Question 997223: How many permutations can be made from the letters of the word "WHITE" with vowels and consonants alternating?
Answer by Theo(13342)   (Show Source):
You can put this solution on YOUR website! i believe it's going to be 2! * 3! = 2 * 6 = 12.
the consonants have to be on the outside and the vowels have to be on the inside.
why?
because if a voowel is on the outside than 2 consonants have to be together.
let c = consonant
let v = vowel
cvcvc is ok
vcvcc is not ok
ccvcv is not ok.
so vowels have to be in the middle.
so slots 1, 3, and 5 have to be consonants.

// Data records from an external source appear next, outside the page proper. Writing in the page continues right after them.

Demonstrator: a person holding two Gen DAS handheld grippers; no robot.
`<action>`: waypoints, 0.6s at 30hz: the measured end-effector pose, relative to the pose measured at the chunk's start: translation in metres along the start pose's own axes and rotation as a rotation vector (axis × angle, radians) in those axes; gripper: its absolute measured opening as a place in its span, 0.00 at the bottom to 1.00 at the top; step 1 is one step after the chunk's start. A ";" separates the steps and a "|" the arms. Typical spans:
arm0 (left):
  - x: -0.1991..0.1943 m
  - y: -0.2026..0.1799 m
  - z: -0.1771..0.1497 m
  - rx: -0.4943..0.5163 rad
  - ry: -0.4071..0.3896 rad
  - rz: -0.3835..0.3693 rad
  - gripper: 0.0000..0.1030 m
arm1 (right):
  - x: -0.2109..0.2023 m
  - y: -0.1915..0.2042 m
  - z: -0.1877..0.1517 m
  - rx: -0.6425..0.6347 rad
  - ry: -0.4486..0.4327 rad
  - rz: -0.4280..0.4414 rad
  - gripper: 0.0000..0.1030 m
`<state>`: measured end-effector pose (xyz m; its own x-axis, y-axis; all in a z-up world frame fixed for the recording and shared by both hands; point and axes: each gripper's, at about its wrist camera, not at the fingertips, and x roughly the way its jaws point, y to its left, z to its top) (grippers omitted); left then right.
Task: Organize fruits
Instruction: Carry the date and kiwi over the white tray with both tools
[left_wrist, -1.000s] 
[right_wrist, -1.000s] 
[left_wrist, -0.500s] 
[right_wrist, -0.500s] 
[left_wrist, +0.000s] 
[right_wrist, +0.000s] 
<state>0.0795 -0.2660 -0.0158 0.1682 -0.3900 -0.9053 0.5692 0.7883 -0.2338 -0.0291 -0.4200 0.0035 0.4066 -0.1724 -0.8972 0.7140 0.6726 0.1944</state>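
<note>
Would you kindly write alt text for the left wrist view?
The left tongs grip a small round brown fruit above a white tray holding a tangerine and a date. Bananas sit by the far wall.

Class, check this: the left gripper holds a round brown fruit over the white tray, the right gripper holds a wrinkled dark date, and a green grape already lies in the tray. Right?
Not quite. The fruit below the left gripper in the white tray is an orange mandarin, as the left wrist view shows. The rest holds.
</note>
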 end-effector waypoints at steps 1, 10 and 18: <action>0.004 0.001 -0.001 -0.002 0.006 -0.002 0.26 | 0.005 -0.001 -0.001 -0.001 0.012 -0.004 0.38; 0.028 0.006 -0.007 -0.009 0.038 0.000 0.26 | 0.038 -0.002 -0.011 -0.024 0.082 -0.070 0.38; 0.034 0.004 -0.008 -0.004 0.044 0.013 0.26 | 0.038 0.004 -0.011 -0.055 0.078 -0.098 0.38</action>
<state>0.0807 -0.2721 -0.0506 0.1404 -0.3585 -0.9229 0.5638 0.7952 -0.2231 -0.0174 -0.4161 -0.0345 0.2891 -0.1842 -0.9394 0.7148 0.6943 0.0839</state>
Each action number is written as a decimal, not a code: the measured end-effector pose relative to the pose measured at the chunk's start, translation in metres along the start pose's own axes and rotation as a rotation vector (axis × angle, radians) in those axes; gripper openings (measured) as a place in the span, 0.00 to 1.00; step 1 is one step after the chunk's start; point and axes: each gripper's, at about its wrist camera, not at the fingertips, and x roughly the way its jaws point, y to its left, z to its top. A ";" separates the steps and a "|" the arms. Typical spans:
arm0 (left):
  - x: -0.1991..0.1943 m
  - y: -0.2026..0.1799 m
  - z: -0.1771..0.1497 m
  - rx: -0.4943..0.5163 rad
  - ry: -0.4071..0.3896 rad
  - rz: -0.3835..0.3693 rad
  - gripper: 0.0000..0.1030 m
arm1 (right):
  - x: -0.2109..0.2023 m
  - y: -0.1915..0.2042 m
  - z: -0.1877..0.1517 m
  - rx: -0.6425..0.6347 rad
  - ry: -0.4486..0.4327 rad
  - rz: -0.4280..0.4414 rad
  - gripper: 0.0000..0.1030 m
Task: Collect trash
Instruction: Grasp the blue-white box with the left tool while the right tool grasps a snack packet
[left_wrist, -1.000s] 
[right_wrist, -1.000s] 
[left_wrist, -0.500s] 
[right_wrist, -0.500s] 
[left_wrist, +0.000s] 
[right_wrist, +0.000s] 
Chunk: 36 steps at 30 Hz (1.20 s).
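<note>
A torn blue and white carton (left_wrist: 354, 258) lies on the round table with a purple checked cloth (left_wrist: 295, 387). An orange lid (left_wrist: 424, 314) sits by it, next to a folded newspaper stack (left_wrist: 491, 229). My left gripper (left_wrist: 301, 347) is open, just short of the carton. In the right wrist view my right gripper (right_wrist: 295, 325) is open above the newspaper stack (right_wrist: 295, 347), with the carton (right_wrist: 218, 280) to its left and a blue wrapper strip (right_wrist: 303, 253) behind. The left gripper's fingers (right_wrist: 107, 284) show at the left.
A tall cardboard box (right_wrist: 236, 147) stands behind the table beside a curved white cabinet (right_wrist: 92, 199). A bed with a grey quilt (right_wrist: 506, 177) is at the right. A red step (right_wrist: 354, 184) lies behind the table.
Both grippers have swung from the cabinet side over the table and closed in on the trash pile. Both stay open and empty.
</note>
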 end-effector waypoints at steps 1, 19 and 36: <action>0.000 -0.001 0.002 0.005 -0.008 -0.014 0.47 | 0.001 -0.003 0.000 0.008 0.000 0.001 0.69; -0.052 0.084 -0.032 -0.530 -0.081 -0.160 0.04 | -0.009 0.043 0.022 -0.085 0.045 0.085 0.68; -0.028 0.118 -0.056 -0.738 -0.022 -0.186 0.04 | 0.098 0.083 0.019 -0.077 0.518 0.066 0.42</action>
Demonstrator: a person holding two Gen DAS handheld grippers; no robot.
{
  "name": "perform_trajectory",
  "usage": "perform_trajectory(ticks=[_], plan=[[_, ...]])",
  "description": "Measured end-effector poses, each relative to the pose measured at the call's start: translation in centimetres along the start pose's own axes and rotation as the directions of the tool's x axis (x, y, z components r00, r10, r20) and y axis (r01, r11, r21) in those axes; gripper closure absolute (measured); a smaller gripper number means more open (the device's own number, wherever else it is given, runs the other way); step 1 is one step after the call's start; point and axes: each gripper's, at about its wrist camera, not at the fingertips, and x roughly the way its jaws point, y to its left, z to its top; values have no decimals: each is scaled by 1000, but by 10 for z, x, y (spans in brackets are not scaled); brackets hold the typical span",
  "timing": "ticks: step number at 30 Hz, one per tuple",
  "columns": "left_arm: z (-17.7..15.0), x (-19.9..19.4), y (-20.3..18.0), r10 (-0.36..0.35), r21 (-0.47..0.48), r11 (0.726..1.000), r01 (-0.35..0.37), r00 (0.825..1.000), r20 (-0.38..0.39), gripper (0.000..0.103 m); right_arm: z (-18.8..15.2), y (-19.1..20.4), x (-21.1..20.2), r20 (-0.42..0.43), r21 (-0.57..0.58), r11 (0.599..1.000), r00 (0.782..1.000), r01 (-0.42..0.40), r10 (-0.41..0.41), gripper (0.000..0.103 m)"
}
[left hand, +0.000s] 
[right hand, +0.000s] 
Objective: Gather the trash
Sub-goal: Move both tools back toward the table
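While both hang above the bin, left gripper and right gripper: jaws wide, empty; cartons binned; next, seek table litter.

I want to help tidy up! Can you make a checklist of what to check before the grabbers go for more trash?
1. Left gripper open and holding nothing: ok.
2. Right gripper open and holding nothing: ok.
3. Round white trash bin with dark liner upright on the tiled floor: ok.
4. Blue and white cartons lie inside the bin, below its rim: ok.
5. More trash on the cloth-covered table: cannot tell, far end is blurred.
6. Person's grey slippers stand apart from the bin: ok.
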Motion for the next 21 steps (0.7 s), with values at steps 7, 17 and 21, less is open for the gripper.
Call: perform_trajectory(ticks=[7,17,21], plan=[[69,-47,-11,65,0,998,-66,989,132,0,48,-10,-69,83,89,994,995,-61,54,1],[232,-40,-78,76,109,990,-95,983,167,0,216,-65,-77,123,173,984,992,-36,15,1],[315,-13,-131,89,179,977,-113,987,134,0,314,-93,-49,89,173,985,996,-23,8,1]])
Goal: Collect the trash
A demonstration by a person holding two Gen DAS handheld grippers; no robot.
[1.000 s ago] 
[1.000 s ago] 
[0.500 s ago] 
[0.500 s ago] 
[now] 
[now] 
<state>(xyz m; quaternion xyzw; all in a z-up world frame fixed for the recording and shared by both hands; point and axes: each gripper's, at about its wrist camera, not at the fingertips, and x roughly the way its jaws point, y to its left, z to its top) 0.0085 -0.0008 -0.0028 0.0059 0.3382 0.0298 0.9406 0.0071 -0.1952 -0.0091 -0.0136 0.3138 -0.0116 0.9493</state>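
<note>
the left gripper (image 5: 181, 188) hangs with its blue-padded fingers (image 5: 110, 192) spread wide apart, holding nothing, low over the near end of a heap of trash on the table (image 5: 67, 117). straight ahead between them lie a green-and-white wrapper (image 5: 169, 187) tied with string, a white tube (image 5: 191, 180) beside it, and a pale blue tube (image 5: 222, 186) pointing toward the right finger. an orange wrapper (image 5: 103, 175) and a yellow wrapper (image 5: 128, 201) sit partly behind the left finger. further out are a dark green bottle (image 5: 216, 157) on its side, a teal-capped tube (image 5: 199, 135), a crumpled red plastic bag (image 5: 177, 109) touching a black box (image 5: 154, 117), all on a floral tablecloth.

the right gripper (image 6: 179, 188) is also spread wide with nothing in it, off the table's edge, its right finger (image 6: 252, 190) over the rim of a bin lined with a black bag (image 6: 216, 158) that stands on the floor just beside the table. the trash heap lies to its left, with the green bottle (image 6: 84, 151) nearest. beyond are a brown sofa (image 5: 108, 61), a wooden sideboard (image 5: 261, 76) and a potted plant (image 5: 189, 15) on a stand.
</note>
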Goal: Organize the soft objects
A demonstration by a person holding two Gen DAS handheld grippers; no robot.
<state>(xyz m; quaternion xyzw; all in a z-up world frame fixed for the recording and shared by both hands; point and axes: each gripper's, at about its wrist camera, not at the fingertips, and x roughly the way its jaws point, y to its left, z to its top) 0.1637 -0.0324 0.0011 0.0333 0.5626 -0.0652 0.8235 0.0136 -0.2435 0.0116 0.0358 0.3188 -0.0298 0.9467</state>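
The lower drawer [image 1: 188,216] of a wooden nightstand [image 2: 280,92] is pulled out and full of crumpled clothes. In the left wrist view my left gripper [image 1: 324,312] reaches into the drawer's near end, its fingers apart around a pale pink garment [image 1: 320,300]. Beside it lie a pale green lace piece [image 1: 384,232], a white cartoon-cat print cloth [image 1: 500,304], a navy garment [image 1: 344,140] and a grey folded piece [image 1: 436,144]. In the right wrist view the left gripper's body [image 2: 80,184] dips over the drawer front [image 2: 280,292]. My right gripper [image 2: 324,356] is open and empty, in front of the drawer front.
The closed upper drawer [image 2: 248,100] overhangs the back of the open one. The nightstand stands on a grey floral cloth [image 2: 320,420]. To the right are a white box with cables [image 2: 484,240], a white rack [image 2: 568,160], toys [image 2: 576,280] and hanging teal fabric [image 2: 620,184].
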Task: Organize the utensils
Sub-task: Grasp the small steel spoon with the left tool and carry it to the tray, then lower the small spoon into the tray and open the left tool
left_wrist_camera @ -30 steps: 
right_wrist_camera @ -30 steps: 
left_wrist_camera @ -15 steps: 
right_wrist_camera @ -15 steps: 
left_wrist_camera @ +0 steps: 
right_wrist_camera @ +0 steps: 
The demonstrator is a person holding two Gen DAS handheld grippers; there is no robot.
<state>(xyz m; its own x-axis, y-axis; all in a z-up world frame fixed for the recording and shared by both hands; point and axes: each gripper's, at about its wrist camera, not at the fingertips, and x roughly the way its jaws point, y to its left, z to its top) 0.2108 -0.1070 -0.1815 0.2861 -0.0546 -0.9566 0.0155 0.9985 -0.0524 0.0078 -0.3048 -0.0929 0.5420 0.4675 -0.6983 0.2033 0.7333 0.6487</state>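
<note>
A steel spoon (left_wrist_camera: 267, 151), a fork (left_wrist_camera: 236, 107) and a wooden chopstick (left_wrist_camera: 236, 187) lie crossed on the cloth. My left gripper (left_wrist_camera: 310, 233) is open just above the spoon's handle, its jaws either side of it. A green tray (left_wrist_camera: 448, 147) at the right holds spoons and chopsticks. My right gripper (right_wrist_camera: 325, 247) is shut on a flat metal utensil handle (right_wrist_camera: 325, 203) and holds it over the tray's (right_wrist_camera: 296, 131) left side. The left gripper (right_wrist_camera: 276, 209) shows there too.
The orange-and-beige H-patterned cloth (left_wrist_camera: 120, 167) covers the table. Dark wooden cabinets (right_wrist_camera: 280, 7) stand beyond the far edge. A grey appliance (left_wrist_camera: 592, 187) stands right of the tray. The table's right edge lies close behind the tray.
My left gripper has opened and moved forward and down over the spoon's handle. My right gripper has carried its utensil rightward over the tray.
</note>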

and slots 2 and 4 have to be vowels.
within the 3 consonent slots, you can lay the consonents out in 3! = 6 ways.
within the vowel slots, you can lay the vowels out in 2! = 2 ways.
the total number of ways is therefore 3! * 2! = 6 * 2 = 12 ways.
since the number of vowels and consants is small, we can actually lay them out so you can say how it works.
the consonents are wht
the vowels are ie
the different number of ways the vowels can be layed out are:
ie
ei
the different number of ways the consonents can be layed out are:
wht
wth
hwt
htw
twh
thw
now, for wht, you can intersperse ie two different ways.
you get:
wihet
wehit
for wth, you can intersperse ie two different ways.
you get:
witeh
wetih
you can do the same for all 6 possible combinations of the consonents, so the total number of ways is 6 * 2 = 12.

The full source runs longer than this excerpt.